Colnago is the bike Tadej Pogačar wins on. And Pogačar, right now, is the closest thing sport has to a force of nature. Strade Bianche, Milan–San Remo, the Tour of Flanders, Liège — and then, weeks before this Tour, he went to Switzerland and didn’t beat the field so much as dismantle it in public. “Right now, it’s impossible to make Pogačar suffer,” said Carapaz, an Olympic champion, sounding less like a rival and more like a witness. The man is chasing a fifth Tour to draw level with Merckx, and the consensus terror in the peloton is that he’s still getting better.
That is what’s inside the case. Not a complication. A mutant power-to-weight ratio, bottled and strapped to your wrist. The watch doesn’t tell time so much as it tells everyone you’re standing next to greatness. Eight hundred thousand francs to own a sliver of the inevitable (that’s $1M USD).
Which is, of course, the Louis Vuitton trick.
Nobody buys the monogram bag because it’s the most functional, most durable, best-engineered way to carry your things. They buy it because of what the monogram means. The object dissolved into the symbol years ago; the leather is just the delivery mechanism for the logo. Richard Mille has now completed the same migration.
The cliff both industries are riding next to
Here’s where it gets uncomfortable, and where the cycling parallel stops being a cute coincidence and becomes the actual story.
Pro cycling spent two decades as the sport of measurement. Watts. Grams. Marginal gains. Drag coefficients. The whole culture was a religion of the number — shave a tube, save a second, optimize the fuel to the gram. And what does it sell now? Pogačar-as-myth. The narrative, the inevitability, the GOAT debate. The numbers became so dominant they stopped being interesting; the meaning is where the money moved.
Haute horlogerie did exactly the same thing. It chased microns and complications until the records got passed around like a hot potato every few months, each one more impractical than the last, and somewhere in there the industry quietly realized the same truth cycling found: the margin is fatter in selling what the thing represents than in selling what it is.
Two industries built on superlatives, both arriving — pedaling side by side — at the same cliff.
The tell
And you want the proof that the object has fully detached from its function? It’s right there in the announcement, and it’s perfect.
Pogačar won’t wear it.
Colnago has confirmed that the man the watch celebrates — the man whose winning is the entire product — will not have it on his wrist at the Tour de France. “Personal safety.” A nearly seven-figure object is too dangerous to strap to the arm it was built to honor.

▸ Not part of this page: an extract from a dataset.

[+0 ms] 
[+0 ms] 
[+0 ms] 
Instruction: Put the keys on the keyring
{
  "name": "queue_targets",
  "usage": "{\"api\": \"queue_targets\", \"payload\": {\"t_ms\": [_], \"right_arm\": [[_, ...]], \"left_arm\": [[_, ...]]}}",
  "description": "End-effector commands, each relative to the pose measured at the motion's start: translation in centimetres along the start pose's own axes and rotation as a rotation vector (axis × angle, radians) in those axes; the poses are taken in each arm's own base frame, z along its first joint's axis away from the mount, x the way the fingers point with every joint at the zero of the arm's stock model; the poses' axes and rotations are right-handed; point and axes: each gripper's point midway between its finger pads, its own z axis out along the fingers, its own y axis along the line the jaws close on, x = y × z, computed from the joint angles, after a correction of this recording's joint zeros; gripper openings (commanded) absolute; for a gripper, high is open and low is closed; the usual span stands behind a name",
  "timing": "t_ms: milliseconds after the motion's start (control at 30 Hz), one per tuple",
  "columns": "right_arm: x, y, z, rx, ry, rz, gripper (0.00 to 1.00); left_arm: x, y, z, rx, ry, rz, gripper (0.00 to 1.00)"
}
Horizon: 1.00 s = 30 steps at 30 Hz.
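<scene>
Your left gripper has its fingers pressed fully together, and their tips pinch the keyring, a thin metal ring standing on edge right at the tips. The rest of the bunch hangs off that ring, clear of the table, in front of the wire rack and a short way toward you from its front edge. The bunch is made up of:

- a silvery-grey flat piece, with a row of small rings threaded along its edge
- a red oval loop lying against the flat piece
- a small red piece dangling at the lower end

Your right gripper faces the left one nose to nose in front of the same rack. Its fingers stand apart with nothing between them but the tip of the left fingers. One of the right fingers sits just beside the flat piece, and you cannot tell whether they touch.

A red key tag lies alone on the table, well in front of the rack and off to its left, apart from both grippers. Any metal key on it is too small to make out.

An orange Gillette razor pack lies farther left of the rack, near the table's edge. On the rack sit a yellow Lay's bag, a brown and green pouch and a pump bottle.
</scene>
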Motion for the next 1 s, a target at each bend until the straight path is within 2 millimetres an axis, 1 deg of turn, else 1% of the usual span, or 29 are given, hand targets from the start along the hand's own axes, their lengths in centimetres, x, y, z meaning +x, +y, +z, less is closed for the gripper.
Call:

And the maddening thing is they’re not wrong. RM watches get stolen at gunpoint — Cavendish lost two in an armed robbery at home, both still missing; Leclerc was relieved of one mid-autograph. The watch is such a pure symbol of money that wearing it is a liability. So we’ve arrived at the logical endpoint: the ultimate tribute to a cyclist is a watch the cyclist has been advised not to wear. It doesn’t need to be on him. It just needs to exist, in 50 copies, photographed near him.
The representation has eaten the object so completely that the object can no longer perform the one job it had left — being on the wrist of the winner.